SELECT DISTINCT can be combined with the WHERE clause to filter rows before finding distinct values

2. How to Combine SQL DISTINCT With ORDER BY

When you want to order the unique results from a query, you can use DISTINCT with the ORDER BY clause. This combination ensures the distinct results are displayed in the desired sorting order.

Let’s extend the example above in which we find out the list of unique order totals coming from Berlin:

SELECT DISTINCT Total
FROM invoices
WHERE BillingCity = 'Berlin'
ORDER BY Total ASC;

In this example, the query fetches unique values from Totals and orders them in ascending order.

SELECT DISTINCT can be combined with the ORDER BY clause to sort the unique results in ascending or descending order

3. How to Combine SQL DISTINCT With GROUP BY

The DISTINCT clause is often used with the GROUP BY clause to return unique values or unique combinations of multiple columns while applying aggregate functions. However, when using the GROUP BY clause, the DISTINCT keyword can be omitted because it is already implied.

Here’s an example:

SELECT BillingCity, COUNT(CustomerId) AS TotalCustomers
FROM invoices
GROUP BY BillingCity
ORDER BY TotalCustomers DESC;

In this example, the query groups the data in invoices table by BillingCity and counts the occurrences of unique values in CustomerID for each group. The output is a list of distinct BillingCity values and their corresponding counts in CustomerID.

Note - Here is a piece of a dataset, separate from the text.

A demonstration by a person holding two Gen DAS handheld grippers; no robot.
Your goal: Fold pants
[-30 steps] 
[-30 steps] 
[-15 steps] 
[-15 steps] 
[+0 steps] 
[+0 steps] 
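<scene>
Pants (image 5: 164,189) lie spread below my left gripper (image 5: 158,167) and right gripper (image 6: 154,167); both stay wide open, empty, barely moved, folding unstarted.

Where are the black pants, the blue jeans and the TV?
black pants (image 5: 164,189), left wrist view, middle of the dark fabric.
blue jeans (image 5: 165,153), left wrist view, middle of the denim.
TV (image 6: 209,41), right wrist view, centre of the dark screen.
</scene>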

GROUP BY can be used to apply aggregate functions on a column based on another column

4. How to Combine SQL DISTINCT with JOIN

You can combine DISTINCT with JOINs to retrieve unique values from multiple tables that meet specific joining conditions. This is helpful when you want to avoid duplicate values from the joined tables.

Here’s an example:

SELECT DISTINCT t1.column1, t2.column2
FROM table1 t1
JOIN table2 t2 ON t1.column3 = t2.column3;

Let’s break this down:

SELECT DISTINCT can be applied to multiple tables using the JOIN clause

In this example, the query fetches unique values from column1 of table1 and column2 of table2 where the joining condition column3 matches.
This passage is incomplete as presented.